* _Task item_
Total the lines of the entries below that hold the string "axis", then write only that total.

○ ○ ○ ○ ○

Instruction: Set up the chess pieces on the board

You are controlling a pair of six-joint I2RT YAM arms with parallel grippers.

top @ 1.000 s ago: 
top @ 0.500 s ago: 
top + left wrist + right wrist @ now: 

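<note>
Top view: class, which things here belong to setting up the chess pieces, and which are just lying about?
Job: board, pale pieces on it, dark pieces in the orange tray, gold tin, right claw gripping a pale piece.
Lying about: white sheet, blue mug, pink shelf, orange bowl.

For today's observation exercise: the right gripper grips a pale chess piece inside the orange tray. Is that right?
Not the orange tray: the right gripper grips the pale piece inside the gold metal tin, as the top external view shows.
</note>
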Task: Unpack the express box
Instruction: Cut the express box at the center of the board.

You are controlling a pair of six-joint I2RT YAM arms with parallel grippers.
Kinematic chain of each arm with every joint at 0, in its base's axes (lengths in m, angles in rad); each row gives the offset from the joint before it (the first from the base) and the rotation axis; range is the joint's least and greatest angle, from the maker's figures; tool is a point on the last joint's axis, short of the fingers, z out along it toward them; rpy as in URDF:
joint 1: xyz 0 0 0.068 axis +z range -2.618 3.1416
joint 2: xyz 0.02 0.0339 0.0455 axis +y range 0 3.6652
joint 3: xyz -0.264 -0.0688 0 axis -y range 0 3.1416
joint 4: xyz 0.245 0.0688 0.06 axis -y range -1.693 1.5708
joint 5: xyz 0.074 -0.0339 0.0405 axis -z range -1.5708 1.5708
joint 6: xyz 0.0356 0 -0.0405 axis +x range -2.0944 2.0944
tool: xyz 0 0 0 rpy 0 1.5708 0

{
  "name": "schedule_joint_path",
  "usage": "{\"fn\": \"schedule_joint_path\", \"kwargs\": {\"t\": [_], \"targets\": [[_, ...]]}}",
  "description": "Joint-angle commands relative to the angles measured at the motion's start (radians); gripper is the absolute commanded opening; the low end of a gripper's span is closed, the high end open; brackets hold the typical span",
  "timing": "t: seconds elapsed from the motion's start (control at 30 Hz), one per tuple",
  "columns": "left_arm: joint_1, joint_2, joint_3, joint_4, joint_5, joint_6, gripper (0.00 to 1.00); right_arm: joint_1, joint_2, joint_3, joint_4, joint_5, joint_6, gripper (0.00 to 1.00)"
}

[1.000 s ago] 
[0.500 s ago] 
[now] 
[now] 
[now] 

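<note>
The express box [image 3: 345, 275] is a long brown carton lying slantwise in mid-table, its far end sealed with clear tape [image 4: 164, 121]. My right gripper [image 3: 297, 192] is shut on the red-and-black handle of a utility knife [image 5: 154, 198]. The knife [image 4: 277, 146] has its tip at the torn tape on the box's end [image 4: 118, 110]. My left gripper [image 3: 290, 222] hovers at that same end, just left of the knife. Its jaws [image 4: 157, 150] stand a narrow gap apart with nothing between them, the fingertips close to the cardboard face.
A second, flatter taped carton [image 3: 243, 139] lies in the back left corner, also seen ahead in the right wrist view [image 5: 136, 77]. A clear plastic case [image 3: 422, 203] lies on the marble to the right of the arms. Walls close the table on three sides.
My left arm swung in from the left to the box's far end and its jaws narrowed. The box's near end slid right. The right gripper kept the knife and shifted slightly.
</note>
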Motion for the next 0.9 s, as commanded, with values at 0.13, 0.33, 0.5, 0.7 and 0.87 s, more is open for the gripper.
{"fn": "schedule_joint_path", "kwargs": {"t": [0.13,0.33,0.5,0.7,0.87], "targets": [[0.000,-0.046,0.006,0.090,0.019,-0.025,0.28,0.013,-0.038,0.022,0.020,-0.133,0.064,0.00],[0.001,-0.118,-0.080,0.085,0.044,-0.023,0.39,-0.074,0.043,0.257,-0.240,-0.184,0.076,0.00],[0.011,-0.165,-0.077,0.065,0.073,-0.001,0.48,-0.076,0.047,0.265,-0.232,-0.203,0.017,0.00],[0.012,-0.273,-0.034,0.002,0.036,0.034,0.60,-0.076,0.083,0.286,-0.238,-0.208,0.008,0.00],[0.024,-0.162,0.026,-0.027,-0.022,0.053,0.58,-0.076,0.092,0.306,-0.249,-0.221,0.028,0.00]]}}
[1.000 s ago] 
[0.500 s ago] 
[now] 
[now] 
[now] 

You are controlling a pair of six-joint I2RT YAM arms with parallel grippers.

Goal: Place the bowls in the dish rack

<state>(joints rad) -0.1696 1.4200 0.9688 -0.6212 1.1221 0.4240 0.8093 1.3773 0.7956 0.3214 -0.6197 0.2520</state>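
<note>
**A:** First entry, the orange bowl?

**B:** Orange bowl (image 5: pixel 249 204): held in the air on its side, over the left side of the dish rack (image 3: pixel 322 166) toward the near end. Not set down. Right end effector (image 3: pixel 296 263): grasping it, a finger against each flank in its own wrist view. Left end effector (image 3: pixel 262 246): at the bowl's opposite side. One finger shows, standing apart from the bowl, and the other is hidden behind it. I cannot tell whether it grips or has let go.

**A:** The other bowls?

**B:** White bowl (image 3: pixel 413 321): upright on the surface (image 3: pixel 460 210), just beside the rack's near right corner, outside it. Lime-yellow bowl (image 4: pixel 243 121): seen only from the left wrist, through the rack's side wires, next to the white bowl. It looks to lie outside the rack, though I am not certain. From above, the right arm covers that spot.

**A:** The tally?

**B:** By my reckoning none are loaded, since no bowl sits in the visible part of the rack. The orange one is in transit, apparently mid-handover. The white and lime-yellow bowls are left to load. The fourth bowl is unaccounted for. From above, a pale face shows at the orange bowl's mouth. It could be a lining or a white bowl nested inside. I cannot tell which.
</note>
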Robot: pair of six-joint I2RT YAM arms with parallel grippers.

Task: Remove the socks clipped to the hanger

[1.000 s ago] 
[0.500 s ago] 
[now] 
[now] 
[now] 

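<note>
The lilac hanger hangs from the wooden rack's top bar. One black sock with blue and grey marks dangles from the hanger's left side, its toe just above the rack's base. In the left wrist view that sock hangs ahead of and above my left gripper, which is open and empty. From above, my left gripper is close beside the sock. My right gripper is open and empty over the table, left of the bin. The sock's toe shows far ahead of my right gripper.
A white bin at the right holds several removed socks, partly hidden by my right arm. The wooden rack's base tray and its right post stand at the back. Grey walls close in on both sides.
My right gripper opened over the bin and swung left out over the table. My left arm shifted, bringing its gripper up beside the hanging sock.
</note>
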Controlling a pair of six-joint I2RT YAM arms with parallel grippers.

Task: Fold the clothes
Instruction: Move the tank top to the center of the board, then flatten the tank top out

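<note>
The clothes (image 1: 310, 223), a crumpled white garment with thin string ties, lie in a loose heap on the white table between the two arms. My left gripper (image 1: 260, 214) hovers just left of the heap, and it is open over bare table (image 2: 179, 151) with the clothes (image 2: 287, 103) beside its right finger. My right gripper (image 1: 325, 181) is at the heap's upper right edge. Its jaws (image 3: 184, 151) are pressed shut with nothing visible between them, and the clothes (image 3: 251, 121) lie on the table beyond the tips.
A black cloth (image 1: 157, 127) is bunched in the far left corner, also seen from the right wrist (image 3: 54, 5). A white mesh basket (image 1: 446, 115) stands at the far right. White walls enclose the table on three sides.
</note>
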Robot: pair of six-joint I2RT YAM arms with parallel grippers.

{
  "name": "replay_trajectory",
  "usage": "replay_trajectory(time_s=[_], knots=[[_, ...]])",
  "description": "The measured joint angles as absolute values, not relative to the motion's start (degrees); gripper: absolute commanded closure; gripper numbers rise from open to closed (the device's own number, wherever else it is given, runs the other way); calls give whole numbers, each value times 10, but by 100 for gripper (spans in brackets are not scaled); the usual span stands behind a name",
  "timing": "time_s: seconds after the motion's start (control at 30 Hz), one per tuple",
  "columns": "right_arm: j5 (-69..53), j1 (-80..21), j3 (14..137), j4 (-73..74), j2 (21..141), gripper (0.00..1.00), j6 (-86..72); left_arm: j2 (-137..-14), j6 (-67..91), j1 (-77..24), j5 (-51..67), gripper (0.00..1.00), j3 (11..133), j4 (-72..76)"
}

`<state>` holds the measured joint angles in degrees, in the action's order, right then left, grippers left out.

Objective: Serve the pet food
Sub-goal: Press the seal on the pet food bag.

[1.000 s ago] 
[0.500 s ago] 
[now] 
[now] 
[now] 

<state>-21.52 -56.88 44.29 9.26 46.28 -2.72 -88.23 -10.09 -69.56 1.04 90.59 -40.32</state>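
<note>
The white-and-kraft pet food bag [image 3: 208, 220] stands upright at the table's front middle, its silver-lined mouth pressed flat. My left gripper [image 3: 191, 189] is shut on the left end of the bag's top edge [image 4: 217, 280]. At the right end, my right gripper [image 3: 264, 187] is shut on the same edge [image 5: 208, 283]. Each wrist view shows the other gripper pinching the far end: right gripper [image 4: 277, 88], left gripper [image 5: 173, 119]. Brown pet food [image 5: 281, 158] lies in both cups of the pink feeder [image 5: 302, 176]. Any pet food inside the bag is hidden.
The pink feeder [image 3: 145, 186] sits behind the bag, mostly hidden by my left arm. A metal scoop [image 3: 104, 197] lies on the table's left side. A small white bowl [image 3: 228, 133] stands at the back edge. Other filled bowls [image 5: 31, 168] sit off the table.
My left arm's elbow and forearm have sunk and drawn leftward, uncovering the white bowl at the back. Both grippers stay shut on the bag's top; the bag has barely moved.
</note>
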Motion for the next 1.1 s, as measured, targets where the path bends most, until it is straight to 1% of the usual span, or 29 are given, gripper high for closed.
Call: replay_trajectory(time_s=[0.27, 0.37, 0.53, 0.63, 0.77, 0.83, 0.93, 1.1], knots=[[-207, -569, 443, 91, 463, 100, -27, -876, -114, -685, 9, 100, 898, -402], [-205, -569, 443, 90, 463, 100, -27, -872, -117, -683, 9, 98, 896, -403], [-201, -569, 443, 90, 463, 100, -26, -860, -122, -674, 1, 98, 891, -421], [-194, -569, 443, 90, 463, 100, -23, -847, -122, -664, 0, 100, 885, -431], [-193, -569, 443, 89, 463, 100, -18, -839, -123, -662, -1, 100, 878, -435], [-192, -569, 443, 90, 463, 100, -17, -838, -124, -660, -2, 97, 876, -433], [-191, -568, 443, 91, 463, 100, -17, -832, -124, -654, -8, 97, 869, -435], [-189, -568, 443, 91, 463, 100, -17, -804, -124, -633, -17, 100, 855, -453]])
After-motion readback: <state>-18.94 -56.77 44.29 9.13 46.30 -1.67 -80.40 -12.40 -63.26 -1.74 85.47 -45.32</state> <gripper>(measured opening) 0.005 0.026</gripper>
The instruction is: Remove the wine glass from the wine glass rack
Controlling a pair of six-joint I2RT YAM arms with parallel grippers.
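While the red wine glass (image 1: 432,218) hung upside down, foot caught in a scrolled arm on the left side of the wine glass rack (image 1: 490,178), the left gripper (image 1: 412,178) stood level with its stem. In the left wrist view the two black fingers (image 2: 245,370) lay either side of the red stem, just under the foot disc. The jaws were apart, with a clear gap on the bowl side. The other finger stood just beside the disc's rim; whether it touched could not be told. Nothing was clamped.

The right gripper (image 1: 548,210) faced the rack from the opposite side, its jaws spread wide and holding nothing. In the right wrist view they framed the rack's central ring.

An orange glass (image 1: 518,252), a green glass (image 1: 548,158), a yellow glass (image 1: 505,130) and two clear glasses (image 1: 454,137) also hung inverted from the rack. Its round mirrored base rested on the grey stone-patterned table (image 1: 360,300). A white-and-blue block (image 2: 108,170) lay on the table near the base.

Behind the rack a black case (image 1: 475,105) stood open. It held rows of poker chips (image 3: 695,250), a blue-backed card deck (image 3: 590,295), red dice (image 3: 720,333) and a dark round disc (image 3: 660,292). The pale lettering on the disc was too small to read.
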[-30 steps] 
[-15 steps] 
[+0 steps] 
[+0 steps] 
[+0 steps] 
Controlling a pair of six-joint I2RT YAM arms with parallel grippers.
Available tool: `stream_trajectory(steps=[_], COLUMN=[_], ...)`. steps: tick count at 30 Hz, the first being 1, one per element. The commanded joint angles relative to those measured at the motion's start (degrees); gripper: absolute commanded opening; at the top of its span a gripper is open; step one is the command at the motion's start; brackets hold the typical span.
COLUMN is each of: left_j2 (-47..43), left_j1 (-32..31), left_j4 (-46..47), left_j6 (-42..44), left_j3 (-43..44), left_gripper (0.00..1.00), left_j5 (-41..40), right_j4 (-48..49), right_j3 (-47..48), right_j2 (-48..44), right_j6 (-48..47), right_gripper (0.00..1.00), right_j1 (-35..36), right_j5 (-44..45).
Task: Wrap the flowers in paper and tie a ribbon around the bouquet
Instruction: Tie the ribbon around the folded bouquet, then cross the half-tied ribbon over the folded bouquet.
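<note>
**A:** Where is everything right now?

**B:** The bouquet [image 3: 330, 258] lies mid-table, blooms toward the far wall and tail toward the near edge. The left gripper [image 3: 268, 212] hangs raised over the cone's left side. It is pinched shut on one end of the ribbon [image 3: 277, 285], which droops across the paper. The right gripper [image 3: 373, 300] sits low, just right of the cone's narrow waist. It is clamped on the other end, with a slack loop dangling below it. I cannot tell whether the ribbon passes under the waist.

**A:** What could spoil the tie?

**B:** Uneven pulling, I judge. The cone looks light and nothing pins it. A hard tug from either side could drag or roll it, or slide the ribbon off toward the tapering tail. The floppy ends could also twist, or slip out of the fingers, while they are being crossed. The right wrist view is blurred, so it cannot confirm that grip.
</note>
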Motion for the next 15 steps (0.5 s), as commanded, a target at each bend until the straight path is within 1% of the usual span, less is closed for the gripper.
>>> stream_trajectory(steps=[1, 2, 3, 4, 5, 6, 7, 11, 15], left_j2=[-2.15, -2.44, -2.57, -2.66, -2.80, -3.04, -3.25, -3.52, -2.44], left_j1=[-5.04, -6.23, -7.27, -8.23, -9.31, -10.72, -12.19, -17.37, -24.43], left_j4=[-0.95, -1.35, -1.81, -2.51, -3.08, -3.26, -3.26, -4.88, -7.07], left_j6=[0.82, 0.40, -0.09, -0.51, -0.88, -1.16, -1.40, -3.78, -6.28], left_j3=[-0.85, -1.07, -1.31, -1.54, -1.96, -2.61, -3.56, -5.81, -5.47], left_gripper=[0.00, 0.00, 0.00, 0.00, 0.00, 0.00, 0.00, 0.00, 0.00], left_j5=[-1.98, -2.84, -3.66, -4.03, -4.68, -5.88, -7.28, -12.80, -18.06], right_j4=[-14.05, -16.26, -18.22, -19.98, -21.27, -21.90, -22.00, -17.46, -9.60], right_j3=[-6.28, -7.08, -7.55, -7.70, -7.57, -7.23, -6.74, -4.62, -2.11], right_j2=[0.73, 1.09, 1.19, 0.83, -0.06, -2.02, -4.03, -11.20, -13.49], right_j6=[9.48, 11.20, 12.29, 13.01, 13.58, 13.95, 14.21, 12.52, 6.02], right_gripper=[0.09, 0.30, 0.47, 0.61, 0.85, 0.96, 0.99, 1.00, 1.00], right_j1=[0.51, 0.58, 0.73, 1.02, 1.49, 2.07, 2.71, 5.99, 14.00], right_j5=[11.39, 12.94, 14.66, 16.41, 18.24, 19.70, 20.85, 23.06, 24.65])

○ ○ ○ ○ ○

* _Your solution_
7